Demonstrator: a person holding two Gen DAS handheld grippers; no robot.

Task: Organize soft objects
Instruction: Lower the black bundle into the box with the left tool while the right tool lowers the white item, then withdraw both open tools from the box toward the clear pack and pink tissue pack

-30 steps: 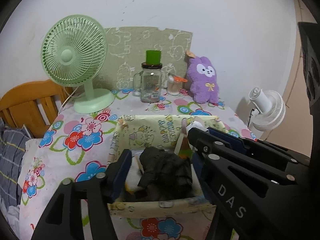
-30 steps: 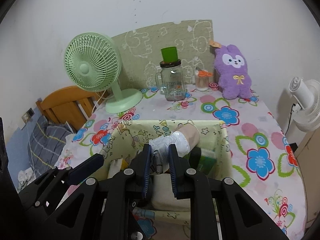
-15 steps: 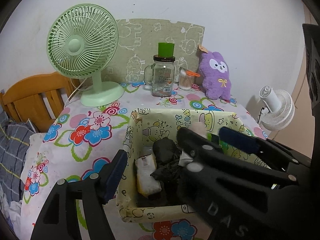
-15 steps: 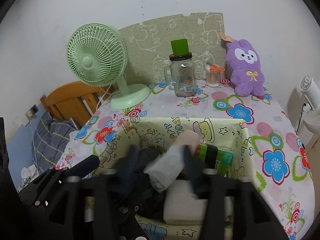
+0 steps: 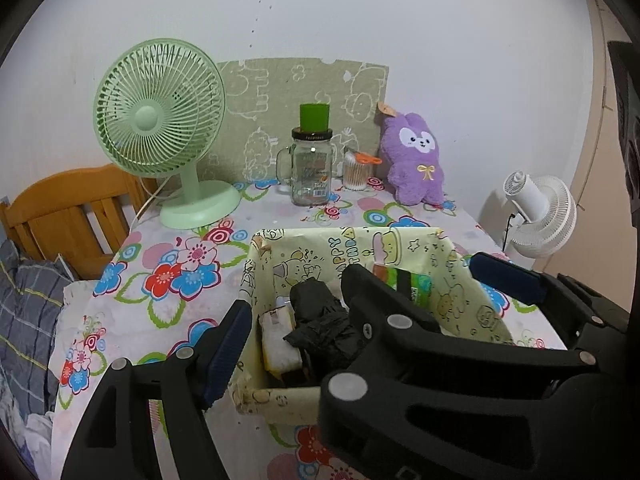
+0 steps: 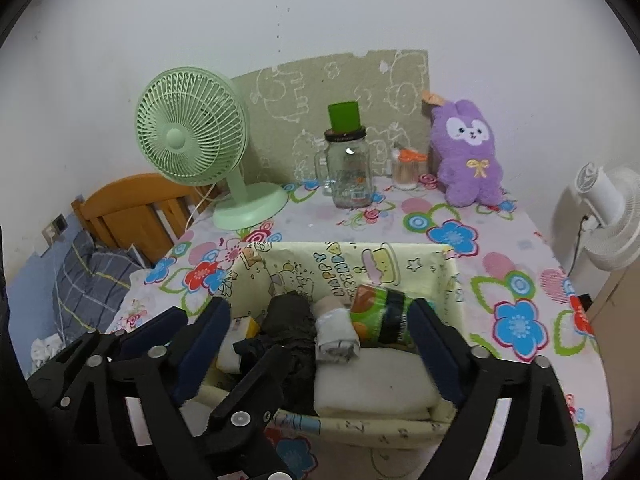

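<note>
I see both grippers over the yellow box (image 6: 450, 276) on the flowered tablecloth (image 6: 516, 280).

Right gripper (image 6: 316, 344): jaws spread wide and opening, nothing pinched. Between them, apart from the pads, lie a rolled white cloth (image 6: 335, 330) and a green packet (image 6: 380, 312), both in the box. Under them a white folded pad (image 6: 376, 388) fills the box's right part.

Left gripper (image 5: 292, 316): jaws apart and opening, nothing pinched. Its left finger (image 5: 224, 350) sits outside the box's left wall; its right finger is near the black bundle (image 5: 320, 320) in the box, contact not clear. A white-and-yellow pack (image 5: 278, 338) lies left of the bundle.

Rest of table, back row, l. to r.: green fan (image 5: 160, 120), glass jar (image 5: 311, 170) w/ green cup on lid, small swab container (image 5: 356, 172), purple plush (image 5: 416, 160) upright against the wall, well apart from the box. White fan (image 5: 540, 216) stands off the table's right edge.
</note>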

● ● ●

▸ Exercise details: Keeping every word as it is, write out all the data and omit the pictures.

▸ Result for this exercise:
Demonstrator: a person holding two Gen DAS handheld grippers; no robot.

Task: Organize soft objects
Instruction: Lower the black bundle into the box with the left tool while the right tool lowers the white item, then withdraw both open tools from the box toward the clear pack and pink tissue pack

-30 steps: 
-30 steps: 
-15 steps: 
-15 steps: 
+0 steps: 
+0 steps: 

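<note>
I see both grippers over the yellow box (image 6: 450, 276) on the flowered tablecloth (image 6: 516, 280).

Right gripper (image 6: 316, 344): jaws spread wide and opening, nothing pinched. Between them, apart from the pads, lie a rolled white cloth (image 6: 335, 330) and a green packet (image 6: 380, 312), both in the box. Under them a white folded pad (image 6: 376, 388) fills the box's right part.

Left gripper (image 5: 292, 316): jaws apart and opening, nothing pinched. Its left finger (image 5: 224, 350) sits outside the box's left wall; its right finger is near the black bundle (image 5: 320, 320) in the box, contact not clear. A white-and-yellow pack (image 5: 278, 338) lies left of the bundle.

Rest of table, back row, l. to r.: green fan (image 5: 160, 120), glass jar (image 5: 311, 170) w/ green cup on lid, small swab container (image 5: 356, 172), purple plush (image 5: 416, 160) upright against the wall, well apart from the box. White fan (image 5: 540, 216) stands off the table's right edge.
</note>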

That concludes the answer to this exercise.